## DESCRIPTION OF THE TASK
Copy each line that contains the string "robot", taking them from the material.

## DATA FOR THE TASK
---------------

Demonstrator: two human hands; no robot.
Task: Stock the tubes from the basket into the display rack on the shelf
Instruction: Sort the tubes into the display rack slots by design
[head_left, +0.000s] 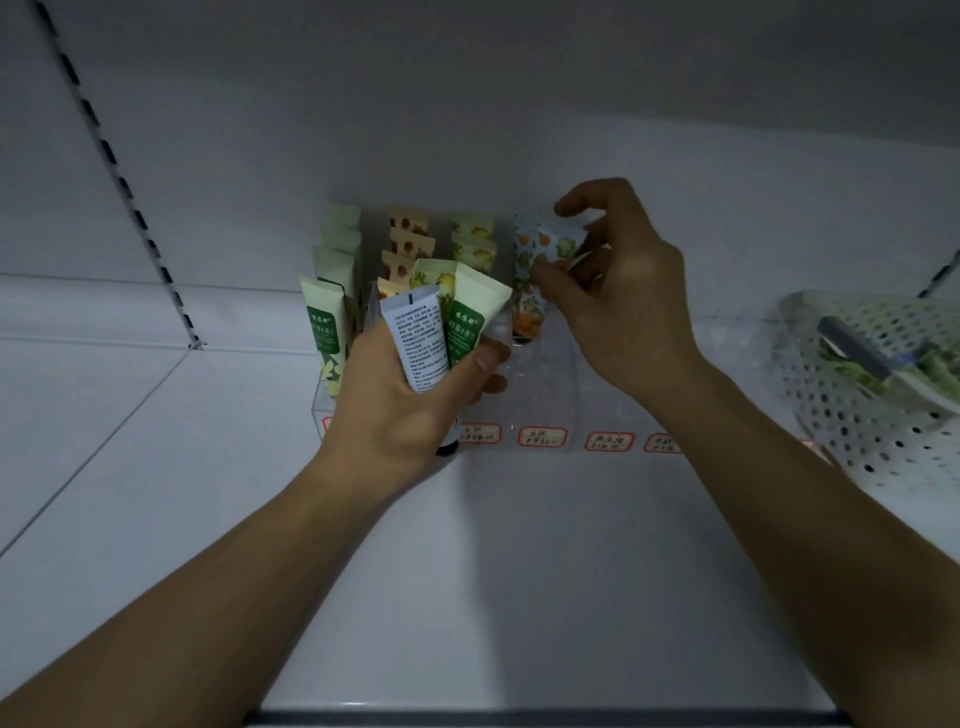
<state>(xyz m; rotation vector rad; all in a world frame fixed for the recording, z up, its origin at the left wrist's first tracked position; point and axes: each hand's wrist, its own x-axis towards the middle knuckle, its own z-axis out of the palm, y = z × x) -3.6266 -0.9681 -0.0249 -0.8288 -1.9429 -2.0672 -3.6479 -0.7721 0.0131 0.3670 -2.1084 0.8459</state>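
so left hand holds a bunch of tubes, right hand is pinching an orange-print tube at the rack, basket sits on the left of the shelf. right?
Not quite: the head view shows the basket on the right of the shelf. The rest holds: left hand grips several tubes, right hand pinches the orange-print tube at the rack.

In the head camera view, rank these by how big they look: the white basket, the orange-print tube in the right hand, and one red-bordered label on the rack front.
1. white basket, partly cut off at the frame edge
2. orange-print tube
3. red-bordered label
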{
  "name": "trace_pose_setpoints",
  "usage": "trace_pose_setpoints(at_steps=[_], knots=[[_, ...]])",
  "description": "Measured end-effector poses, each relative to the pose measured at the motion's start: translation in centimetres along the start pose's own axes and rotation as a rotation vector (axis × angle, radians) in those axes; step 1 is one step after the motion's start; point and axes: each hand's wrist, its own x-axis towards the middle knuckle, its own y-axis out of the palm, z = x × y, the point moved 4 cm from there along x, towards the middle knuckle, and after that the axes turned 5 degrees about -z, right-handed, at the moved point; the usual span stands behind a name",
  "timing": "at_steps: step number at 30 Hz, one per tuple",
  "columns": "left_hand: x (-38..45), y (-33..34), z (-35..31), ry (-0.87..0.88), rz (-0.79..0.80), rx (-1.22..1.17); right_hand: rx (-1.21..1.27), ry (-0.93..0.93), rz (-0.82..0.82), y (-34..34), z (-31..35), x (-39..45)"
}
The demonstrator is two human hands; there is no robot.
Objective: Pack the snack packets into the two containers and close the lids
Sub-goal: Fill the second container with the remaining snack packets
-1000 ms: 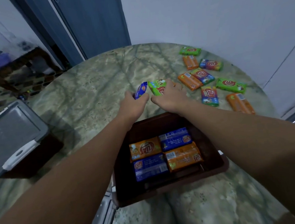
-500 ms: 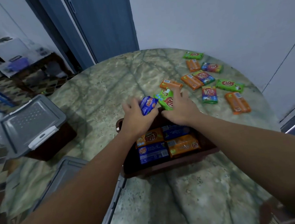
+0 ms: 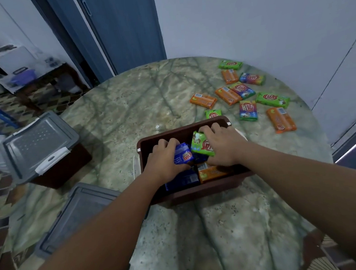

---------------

## ANSWER TO THIS EXERCISE
Demonstrator: two human hands; no robot.
The demonstrator is two human hands; there is no robot.

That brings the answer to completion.